By: Megan Mudersbach, Public Affairs, Naval Medical Research Unit – Dayton

Lieutenant Joshua Roaf, an instructor at the Department of Naval Services at the Univeristy of North Carolina at Chapel Hill, completed a ten week internship at Naval Medical Research Unit- Dayton.

DAYTON – Ohio Lieutenant Joshua Roaf, an instructor at the Department of Naval Services at the University of North Carolina at Chapel Hill, selected Naval Medical Research Unit- Dayton (NAMRU-D) to complete a Masters of Professional Science Internship. Roaf served as a graduate intern for the Environmental Health Effects Laboratory at NAMRU-D from May - August 2017

After searching for a unit that would further develop his abilities to serve, he found NAMRU-D.

“NAMRU-D was one of the only places I found where I could conduct inhalation and environmental health research,” said Roaf.
Roaf provided project support for the command’s Environmental Health Effects Laboratory (EHEL) and the Naval Aerospace Medical Research Laboratory (NAMRL). His primary initiative at EHEL focused on the protection of the submariner community, documenting oxygen and carbon dioxide exposure limits set for Navy submarines.
“I am able to capitalize on my skills, such as pathology and toxicology, communication, leadership, program management, and finance. The experience gave me a new perspective,” said Roaf.
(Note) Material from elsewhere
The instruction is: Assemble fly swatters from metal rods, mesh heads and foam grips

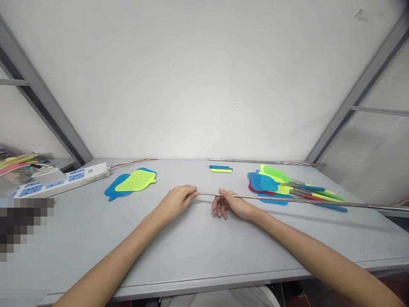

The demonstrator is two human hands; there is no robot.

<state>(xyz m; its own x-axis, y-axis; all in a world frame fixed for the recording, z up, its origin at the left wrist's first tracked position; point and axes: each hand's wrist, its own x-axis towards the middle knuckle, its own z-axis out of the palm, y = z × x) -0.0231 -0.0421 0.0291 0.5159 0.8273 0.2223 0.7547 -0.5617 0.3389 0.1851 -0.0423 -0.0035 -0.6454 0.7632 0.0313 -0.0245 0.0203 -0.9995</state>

Roaf’s experience as a Surface Warfare Officer prepared him to support NAMRU-D’s research efforts to evaluate military personal protective equipment, which included chemical, biological, radiological, and nuclear defense mission oriented protective posture (MOPP) gear.
Throughout his graduate internship, Roaf observed the various collaborations between the U.S. Air Force 711th Human Performance Wing and NAMRU-Dayton regarding the physiological episode research efforts at Wright-Patterson Air Force Base.
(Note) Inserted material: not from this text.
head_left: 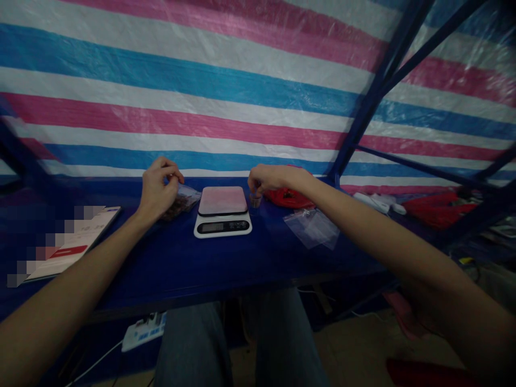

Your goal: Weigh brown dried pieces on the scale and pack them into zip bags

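Observation:
My left hand is beside a clear plastic bag with brown contents, left of the scale. Its fingers are curled in toward the thumb; what lies between the fingertips is too small to make out. To the right of the scale, my right hand reaches down, its fingers closed at the top of a small clear cup. Between the hands sits a white kitchen scale with a pinkish top; its display is too dim to read. Behind my right wrist is a red plastic bag, partly hidden.
Flat clear zip bags lie on the blue table at right. A printed booklet rests at left. Further right are white objects and another red bag. Below the table is a power strip.

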Action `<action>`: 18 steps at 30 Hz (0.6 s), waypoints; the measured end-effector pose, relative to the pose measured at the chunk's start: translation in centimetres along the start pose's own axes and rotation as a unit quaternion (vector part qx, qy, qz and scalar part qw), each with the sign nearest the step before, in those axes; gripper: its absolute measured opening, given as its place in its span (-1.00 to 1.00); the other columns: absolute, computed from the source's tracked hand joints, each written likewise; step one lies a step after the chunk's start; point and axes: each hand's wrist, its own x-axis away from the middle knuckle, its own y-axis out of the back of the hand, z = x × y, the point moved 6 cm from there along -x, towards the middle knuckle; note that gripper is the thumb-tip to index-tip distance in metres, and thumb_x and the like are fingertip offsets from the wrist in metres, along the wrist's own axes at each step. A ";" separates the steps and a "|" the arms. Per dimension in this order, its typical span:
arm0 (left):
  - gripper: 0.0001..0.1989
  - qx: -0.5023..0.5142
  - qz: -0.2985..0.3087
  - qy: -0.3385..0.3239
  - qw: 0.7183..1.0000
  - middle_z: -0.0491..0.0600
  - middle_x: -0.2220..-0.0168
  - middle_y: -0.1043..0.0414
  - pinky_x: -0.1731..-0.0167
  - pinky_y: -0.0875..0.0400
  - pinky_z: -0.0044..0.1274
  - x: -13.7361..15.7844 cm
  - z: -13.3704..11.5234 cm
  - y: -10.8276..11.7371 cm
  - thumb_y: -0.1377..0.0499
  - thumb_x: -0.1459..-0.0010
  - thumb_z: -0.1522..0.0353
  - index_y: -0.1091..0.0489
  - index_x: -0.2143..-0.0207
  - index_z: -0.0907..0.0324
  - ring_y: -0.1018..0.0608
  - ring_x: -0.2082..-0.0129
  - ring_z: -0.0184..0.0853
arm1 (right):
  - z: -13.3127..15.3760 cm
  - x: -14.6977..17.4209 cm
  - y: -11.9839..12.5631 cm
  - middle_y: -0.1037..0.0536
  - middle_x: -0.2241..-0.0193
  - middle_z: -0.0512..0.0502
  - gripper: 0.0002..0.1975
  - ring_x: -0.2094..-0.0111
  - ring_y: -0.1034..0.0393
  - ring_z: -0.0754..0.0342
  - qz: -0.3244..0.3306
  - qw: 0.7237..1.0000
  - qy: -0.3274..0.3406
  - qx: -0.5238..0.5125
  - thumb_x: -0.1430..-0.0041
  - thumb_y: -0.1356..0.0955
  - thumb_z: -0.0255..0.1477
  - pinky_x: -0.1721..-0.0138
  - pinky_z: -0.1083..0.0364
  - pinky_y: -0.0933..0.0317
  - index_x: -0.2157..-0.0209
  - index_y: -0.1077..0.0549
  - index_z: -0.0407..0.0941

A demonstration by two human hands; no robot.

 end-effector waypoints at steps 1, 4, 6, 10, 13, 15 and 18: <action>-0.76 -0.002 0.003 0.004 1.000 -0.04 0.34 -0.36 0.27 -0.33 -0.43 0.0 0.1 0.0 -0.02 0.01 0.54 -0.42 0.57 0.15 -0.45 0.30 -0.30 | 0.0 -0.1 0.0 -0.65 0.45 -0.02 -0.82 0.47 -0.41 0.15 0.007 1.000 -0.002 -0.008 0.01 -0.49 -0.71 0.41 0.15 -0.16 0.39 -0.65 -0.17; -0.76 -0.005 0.012 0.004 1.000 -0.03 0.33 -0.37 0.32 -0.30 -0.44 0.0 0.1 -0.2 -0.02 0.00 0.54 -0.42 0.58 0.16 -0.44 0.30 -0.31 | 0.0 -0.2 -0.3 -0.65 0.47 -0.02 -0.85 0.48 -0.44 0.14 0.030 0.999 0.004 -0.043 -0.06 -0.45 -0.67 0.42 0.15 -0.21 0.42 -0.64 -0.14; -0.76 -0.005 0.016 -0.002 1.000 -0.03 0.34 -0.37 0.32 -0.28 -0.44 0.0 0.1 -0.3 -0.02 0.00 0.54 -0.41 0.58 0.16 -0.44 0.30 -0.30 | -0.3 -0.2 -0.5 -0.66 0.46 -0.03 -0.84 0.48 -0.46 0.13 0.031 0.998 0.003 -0.057 -0.07 -0.43 -0.65 0.41 0.15 -0.24 0.41 -0.64 -0.14; -0.76 -0.005 0.016 -0.001 1.000 -0.03 0.35 -0.37 0.30 -0.29 -0.43 -0.1 0.1 -0.3 -0.02 0.01 0.55 -0.40 0.59 0.15 -0.44 0.30 -0.29 | -1.3 -0.5 -1.0 -0.68 0.39 -0.06 -0.86 0.42 -0.51 0.10 0.029 0.994 0.017 -0.102 -0.08 -0.42 -0.62 0.36 0.13 -0.29 0.36 -0.64 -0.14; -0.76 -0.006 0.017 -0.001 1.000 -0.02 0.35 -0.37 0.32 -0.28 -0.42 -0.2 0.0 -0.3 -0.02 0.01 0.55 -0.39 0.60 0.15 -0.44 0.31 -0.29 | -1.8 -0.8 -1.1 -0.68 0.36 -0.05 -0.85 0.40 -0.51 0.10 0.027 0.992 0.038 -0.116 -0.07 -0.41 -0.61 0.34 0.14 -0.30 0.33 -0.62 -0.14; -0.75 -0.006 0.016 0.000 1.000 -0.02 0.36 -0.37 0.33 -0.27 -0.42 -0.2 -0.1 -0.3 -0.02 0.01 0.55 -0.39 0.60 0.14 -0.44 0.32 -0.29 | -2.0 -0.7 -0.8 -0.67 0.36 -0.05 -0.83 0.39 -0.49 0.09 0.016 0.995 0.037 -0.096 -0.06 -0.41 -0.62 0.33 0.14 -0.29 0.31 -0.62 -0.15; -0.76 -0.002 0.011 0.000 1.000 -0.03 0.35 -0.37 0.32 -0.28 -0.41 -0.2 -0.1 -0.2 -0.03 0.01 0.55 -0.39 0.60 0.14 -0.44 0.31 -0.29 | -2.3 0.8 0.4 -0.66 0.30 -0.08 -0.81 0.32 -0.49 0.07 -0.038 0.998 0.003 -0.049 -0.07 -0.39 -0.63 0.27 0.14 -0.28 0.29 -0.62 -0.16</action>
“While he completed many other tasks, his primary effort was in direct support of the Submarine Environment Advisory Board to substantiate exposure limits, ensuring the safety of Navy sailors in a confined submarine environment,” said Dr. Karen Mumy, Director of EHEL, NAMRU-D.
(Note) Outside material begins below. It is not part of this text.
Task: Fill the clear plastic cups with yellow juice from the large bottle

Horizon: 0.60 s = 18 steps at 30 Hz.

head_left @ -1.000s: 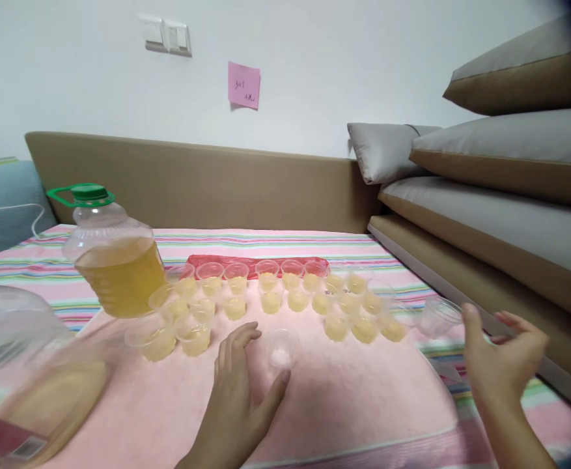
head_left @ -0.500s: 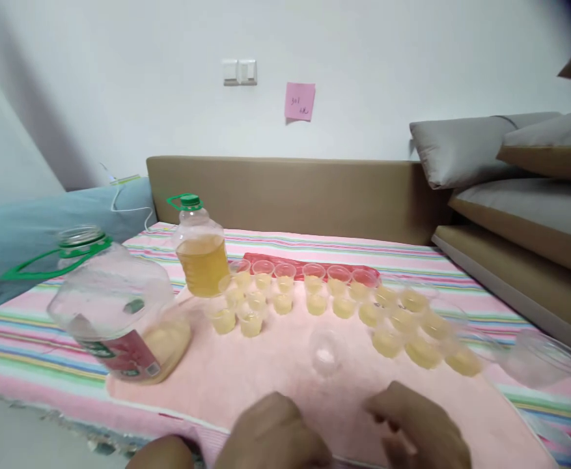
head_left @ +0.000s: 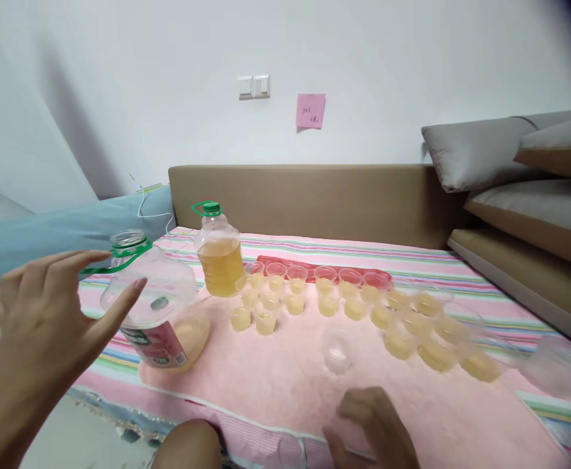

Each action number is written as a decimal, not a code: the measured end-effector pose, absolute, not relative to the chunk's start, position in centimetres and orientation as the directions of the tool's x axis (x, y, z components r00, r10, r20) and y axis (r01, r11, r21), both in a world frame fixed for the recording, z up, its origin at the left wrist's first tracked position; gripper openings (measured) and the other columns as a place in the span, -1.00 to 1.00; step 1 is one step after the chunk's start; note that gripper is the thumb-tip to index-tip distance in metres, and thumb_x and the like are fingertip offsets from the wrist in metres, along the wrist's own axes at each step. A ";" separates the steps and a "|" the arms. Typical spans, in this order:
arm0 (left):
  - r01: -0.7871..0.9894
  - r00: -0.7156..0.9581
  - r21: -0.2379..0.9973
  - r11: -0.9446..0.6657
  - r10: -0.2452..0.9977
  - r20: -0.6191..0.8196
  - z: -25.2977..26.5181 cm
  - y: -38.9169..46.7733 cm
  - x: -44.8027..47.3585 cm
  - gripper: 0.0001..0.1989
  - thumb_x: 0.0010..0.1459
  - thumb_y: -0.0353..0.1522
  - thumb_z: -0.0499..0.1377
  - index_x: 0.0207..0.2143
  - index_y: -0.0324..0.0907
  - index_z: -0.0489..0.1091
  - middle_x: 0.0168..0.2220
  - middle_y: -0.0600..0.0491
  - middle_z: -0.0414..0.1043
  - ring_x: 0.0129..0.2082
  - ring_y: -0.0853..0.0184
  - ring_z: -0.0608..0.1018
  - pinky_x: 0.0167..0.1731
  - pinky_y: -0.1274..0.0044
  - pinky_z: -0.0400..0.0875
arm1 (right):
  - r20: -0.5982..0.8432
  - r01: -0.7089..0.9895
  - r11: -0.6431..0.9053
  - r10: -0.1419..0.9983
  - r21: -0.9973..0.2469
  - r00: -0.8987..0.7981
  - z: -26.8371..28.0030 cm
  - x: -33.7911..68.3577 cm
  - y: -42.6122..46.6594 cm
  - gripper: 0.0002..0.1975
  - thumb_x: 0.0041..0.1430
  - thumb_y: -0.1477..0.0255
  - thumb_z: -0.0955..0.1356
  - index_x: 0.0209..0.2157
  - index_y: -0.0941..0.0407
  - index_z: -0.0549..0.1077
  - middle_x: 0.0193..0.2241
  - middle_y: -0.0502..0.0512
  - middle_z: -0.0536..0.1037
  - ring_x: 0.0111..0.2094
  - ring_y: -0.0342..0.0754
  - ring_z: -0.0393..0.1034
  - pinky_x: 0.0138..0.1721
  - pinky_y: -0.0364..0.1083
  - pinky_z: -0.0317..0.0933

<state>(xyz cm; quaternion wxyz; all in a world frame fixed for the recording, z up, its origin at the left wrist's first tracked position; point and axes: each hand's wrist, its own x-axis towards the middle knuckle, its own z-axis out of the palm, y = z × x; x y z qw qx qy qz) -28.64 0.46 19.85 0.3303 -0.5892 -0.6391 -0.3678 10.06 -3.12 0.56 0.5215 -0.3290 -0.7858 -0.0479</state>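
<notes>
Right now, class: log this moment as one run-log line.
left hand: open, reaching toward uncapped jug | right hand: low, near empty cup | filled cups: in rows | capped bottle: upright

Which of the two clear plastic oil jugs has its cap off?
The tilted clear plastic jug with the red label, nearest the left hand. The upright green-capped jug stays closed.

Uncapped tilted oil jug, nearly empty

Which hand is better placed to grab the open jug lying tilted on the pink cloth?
Left. The left hand is open, fingers spread, right beside the open jug. The right hand sits low by the empty cup, farther from it.
</notes>
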 end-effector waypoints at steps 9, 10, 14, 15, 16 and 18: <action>0.995 0.034 -0.076 0.066 0.488 0.872 19.8 1.1 -29.5 -0.51 0.38 -0.03 0.13 -0.04 -0.32 0.46 -0.18 0.00 0.32 0.18 -0.07 0.44 0.29 0.12 0.25 | 0.756 0.716 0.449 0.633 -0.535 0.167 0.4 9.7 1.8 -0.32 0.45 -0.17 0.30 0.20 0.12 0.19 0.08 0.31 0.34 0.09 0.31 0.25 0.07 0.28 0.15; 0.996 0.055 -0.081 0.033 0.480 0.876 19.8 1.2 -29.5 -0.53 0.39 -0.04 0.12 -0.04 -0.31 0.45 -0.19 0.03 0.30 0.20 -0.04 0.44 0.30 0.12 0.23 | 0.750 0.734 0.423 0.638 -0.532 0.176 0.2 9.5 2.1 -0.31 0.46 -0.20 0.27 0.20 0.12 0.20 0.05 0.29 0.36 0.06 0.31 0.27 0.05 0.27 0.14; 0.990 0.141 -0.135 -0.046 0.462 0.875 19.9 1.6 -30.1 -0.66 0.39 -0.10 0.17 -0.13 -0.22 0.41 -0.23 0.15 0.35 0.11 0.13 0.51 0.30 0.19 0.22 | 0.737 0.778 0.356 0.647 -0.517 0.194 -0.2 9.1 2.6 -0.31 0.46 -0.23 0.19 0.16 0.11 0.21 -0.01 0.27 0.39 0.01 0.32 0.29 0.00 0.25 0.08; 0.988 0.150 -0.144 -0.049 0.456 0.877 19.9 1.7 -30.4 -0.67 0.38 -0.11 0.20 -0.19 -0.21 0.40 -0.26 0.16 0.35 0.07 0.17 0.52 0.29 0.21 0.23 | 0.736 0.779 0.351 0.647 -0.519 0.199 -0.3 9.1 2.7 -0.32 0.46 -0.23 0.19 0.15 0.11 0.21 -0.02 0.27 0.39 0.02 0.32 0.29 0.00 0.24 0.07; 0.989 0.147 -0.140 -0.048 0.455 0.879 20.0 1.8 -30.5 -0.66 0.37 -0.10 0.21 -0.24 -0.21 0.37 -0.27 0.17 0.33 0.05 0.19 0.53 0.29 0.22 0.23 | 0.734 0.776 0.349 0.648 -0.525 0.204 -0.4 9.1 2.8 -0.34 0.46 -0.21 0.20 0.14 0.11 0.22 -0.02 0.28 0.40 0.02 0.32 0.29 0.00 0.23 0.06; 0.993 0.115 -0.106 -0.046 0.472 0.874 20.1 2.0 -30.6 -0.62 0.37 -0.07 0.19 -0.30 -0.21 0.29 -0.28 0.18 0.28 0.03 0.21 0.51 0.29 0.24 0.21 | 0.724 0.765 0.344 0.653 -0.544 0.222 -0.4 9.2 2.9 -0.38 0.47 -0.18 0.21 0.11 0.11 0.22 -0.02 0.28 0.41 0.02 0.32 0.30 0.01 0.22 0.04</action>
“My time here provided me with a fresh perspective of things,” Roaf said, “It’s refreshing to see how other naval officers are supporting the fleet.”
Roaf plans to complete his degree in May 2018 and is looking forward to furthering his commitment to the Navy.
By working with military, government, academic and industry partners, NAMRU-D develops innovative solutions to the aerospace and environmental health threats faced by our Navy and Marine Corps.